» **PROBLEM**: Your reply must be the number of lines in the entries that hold the word "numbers", and nothing else.

» **MATERIAL FOR THE TASK**:
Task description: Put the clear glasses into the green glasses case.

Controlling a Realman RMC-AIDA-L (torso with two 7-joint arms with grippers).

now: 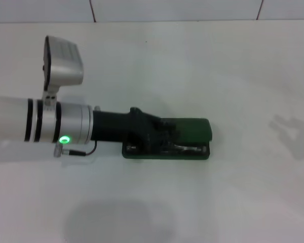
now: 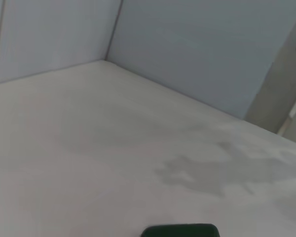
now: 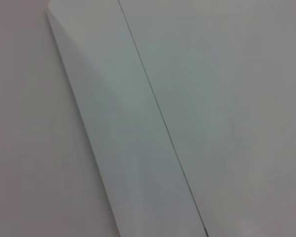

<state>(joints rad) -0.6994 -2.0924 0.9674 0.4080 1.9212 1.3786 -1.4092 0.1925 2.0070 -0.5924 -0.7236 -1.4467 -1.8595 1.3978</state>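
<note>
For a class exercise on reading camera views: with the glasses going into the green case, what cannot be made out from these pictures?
- Left gripper: head view, fingers merge with the dark case interior; open or shut unclear.
- Glasses: head view, only glints show; whether they lie flat is unclear.
- Case: left wrist view, cut off by the edge.
- Right gripper: in no view.

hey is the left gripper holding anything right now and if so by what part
Cannot be told. The left gripper is down over the open green glasses case, where the clear glasses seem to lie, but its fingers are hidden.

A pale wall panel [image 3: 138, 138] runs slantwise from the frame's upper left to the bottom, crossed by a thin dark seam [image 3: 163, 128].
</note>
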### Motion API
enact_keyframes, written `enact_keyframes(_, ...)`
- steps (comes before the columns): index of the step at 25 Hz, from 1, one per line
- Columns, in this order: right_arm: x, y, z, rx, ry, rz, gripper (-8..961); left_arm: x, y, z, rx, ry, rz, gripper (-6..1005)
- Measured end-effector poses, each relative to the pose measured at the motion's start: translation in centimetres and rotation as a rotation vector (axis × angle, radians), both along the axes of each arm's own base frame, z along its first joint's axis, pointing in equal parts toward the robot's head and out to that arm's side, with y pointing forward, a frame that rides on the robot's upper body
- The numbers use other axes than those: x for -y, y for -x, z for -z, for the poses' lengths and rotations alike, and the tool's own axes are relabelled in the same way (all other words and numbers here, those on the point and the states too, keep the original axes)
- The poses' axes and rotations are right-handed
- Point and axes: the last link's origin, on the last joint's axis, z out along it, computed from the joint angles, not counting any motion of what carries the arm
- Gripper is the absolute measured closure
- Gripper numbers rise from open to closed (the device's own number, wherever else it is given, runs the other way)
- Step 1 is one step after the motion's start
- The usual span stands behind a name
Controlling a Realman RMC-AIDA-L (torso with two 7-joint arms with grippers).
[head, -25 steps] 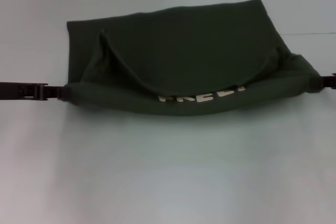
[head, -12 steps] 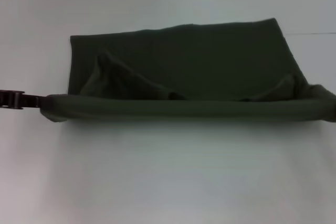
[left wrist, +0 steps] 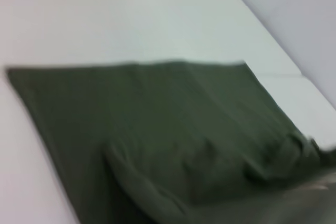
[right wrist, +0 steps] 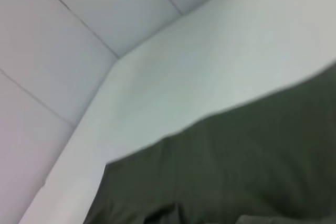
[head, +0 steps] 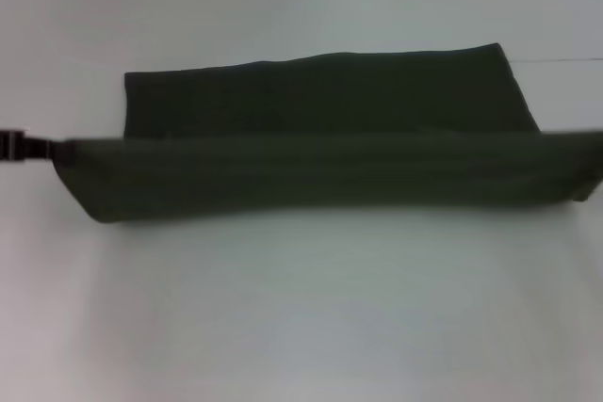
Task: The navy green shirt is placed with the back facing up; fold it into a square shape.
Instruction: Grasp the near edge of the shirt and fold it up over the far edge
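The navy green shirt [head: 320,171] lies across the middle of the white table [head: 301,308]. Its near part is pulled up into a long taut band that hides much of the flat layer behind it. My left gripper [head: 55,148] is at the band's left end, shut on the cloth's corner. The band runs off the head view's right edge, and my right gripper is out of view there. In the left wrist view the shirt [left wrist: 157,124] shows a flat layer with bunched folds close by. The right wrist view shows only an edge of the shirt [right wrist: 236,177] on the table.
White table surface [head: 301,7] surrounds the shirt in front, behind and to the left. Pale wall panels [right wrist: 63,35] rise behind the table's far edge in the right wrist view. A table seam [left wrist: 278,74] runs near the shirt's far corner.
The near fold has been stretched wider and flatter, covering the sleeve folds, and the pale lettering has gone. The left gripper moved outward to the left and the right gripper left the frame.
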Motion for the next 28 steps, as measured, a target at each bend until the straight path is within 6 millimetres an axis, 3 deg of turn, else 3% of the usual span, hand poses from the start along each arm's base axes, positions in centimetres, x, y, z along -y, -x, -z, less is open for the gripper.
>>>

» **RESPONSE BOX**: 2